The basic point of inquiry in such a case should be whether the suspect remembers the prior warnings and their significance, prior to the renewal of questioning. In this case there was no suggestion or reminder by the police of the Miranda warnings given to Pressley three days previously. The only testimony given on this issue at the motion to suppress was that Pressley in fact did not remember the first warnings or their significance.
*912The state has the burden to establish such warnings were timely given. Wiley; Williams v. State, 403 So.2d 453 (Fla. 1st DCA 1981), rev. denied, 412 So.2d 471 (Fla.1982); Brewer. Accordingly, I must conclude that Pressley was unaware of her constitutional right to remain silent at the second interview on March 10th. Her written confession following immediately after her oral one, which was obtained under coercive circumstances, was therefore inadmissible. Elstad; Miranda.
. Miranda v. Arizona, 384 U.S. 436, 86 S.Ct. 1602, 16 L.Ed.2d 694 (1966).
. He was clearly an abused child. His sufferings during his short life were extensive. The medical testimony established that at the time he died he was malnourished, had partially healed broken ribs and limbs, and had bites and bruises on his body. Why some neighbor, grandparent, or person observing him in the emergency room at the other times for treatment prior to his death did not intervene and *909try to save him is a tragedy too common in such cases.

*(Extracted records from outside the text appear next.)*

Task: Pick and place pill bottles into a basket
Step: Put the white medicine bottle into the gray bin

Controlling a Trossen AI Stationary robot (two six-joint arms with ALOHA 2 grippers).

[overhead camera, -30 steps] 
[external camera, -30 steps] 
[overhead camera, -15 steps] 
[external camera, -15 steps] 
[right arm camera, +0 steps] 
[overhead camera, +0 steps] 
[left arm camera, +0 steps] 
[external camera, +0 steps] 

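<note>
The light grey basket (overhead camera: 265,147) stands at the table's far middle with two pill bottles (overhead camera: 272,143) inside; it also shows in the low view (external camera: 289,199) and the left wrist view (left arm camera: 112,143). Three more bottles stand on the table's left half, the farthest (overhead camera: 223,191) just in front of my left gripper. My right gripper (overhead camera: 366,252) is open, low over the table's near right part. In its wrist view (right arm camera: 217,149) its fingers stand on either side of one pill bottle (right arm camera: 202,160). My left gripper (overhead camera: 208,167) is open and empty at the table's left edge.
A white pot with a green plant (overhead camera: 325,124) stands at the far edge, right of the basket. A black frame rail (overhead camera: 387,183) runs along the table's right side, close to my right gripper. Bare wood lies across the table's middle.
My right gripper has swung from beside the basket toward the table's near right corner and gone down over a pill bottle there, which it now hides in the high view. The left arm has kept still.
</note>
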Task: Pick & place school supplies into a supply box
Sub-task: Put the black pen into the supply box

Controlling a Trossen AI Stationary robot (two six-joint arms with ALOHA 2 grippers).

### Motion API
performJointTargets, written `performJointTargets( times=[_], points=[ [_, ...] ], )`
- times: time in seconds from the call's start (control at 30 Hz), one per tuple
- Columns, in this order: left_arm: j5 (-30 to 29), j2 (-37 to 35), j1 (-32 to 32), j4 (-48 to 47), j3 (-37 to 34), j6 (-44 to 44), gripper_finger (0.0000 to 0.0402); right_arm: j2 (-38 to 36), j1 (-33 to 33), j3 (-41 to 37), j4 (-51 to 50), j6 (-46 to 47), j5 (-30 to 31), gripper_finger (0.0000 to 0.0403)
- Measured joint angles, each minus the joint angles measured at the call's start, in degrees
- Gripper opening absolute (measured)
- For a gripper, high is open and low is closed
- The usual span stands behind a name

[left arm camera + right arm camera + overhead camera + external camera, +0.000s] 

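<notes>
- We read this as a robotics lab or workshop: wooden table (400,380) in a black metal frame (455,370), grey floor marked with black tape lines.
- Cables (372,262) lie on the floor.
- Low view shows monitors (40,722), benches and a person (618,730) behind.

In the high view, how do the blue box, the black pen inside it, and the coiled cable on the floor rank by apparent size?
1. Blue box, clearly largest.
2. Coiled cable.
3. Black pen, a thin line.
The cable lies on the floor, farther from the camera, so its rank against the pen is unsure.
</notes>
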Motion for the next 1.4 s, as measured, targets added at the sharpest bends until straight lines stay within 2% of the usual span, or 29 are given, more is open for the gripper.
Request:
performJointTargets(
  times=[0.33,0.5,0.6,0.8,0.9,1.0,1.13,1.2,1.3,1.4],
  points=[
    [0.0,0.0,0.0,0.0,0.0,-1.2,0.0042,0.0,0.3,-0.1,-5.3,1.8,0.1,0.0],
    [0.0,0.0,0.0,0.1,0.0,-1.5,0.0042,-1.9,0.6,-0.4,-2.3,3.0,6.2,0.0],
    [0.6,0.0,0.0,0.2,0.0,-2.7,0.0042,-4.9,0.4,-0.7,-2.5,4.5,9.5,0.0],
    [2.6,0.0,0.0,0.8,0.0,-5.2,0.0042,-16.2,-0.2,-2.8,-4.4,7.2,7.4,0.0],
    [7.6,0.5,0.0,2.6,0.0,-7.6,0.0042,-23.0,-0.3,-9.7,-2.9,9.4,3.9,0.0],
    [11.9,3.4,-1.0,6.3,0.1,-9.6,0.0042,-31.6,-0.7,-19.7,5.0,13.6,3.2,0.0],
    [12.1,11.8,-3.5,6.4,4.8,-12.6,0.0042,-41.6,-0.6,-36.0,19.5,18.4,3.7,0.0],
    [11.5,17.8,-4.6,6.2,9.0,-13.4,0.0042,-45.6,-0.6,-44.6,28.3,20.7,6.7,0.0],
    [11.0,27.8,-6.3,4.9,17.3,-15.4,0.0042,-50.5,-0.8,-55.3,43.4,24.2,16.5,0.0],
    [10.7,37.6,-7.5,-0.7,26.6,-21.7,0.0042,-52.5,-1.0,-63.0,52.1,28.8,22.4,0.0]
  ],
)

. U.S. CONST, amend. V; Art. I, § 9, Fla. Const.; Escobedo v. Illinois, 378 U.S. 478, 84 S.Ct. 1758, 12 L.Ed.2d 977 (1964).
. See Miranda; Ware v. State, 307 So.2d 255 (Fla. 4th DCA), cert. denied, 316 So.2d 286 (Fla.1975).
. Mathis v. United States, 391 U.S. 1, 88 S.Ct. 1503, 20 L.Ed.2d 381 (1968); United States v. Phelps, 443 F.2d 246 (5th Cir.1971).
. Miranda, 384 U.S. at 492, 86 S.Ct. at 1637; Westover v. United States, 384 U.S. 436, 496, 86 S.Ct. 1602, 1639, 16 L.Ed.2d 694 (1966).
. Tucker v. United States, 375 F.2d 363 (8th Cir.), cert. denied, 389 U.S. 888, 88 S.Ct. 128, 19 L.Ed.2d 189 (1967).
. Ironically, Detective Swartz agreed at trial that the written confession was a "product” of the two and one-half hours of interview and interrogation. Of course, neither he nor the trial court had the benefit of Oregon v. Elstad, — U.S. -, 105 S.Ct. 1285, 84 L.Ed.2d 222 (1985) at that point. This is precisely the practice decried in Justice Brennan’s dissent in Elstad, 105 S.Ct. at 1298, (Brennan, J., dissenting).
. See Biddy v. Diamond, 516 F.2d 118 (5th Cir.1975), cert. denied 425 U.S. 950, 96 S.Ct. 1724, 48 L.Ed.2d 194 (1976); People v. Schenk, 24 Cal.App.3d 233, 101 Cal.Rptr. 75, (Cal.Ct.App.1972); Nettles v. State, 248 So.2d 259 (Fla. 2d DCA 1971); but see Maguire v. United States, 396 F.2d 327 (9th Cir.1968), cert. denied, 393 U.S. 1099, 89 S.Ct. 897, 21 L.Ed.2d 792 (1969); State v. Gallagher, 36 Ohio App.2d 29, 301 N.E.2d 888 (1973), reinstated, 46 Ohio St.2d 225, 348 N.E.2d 336 (1976).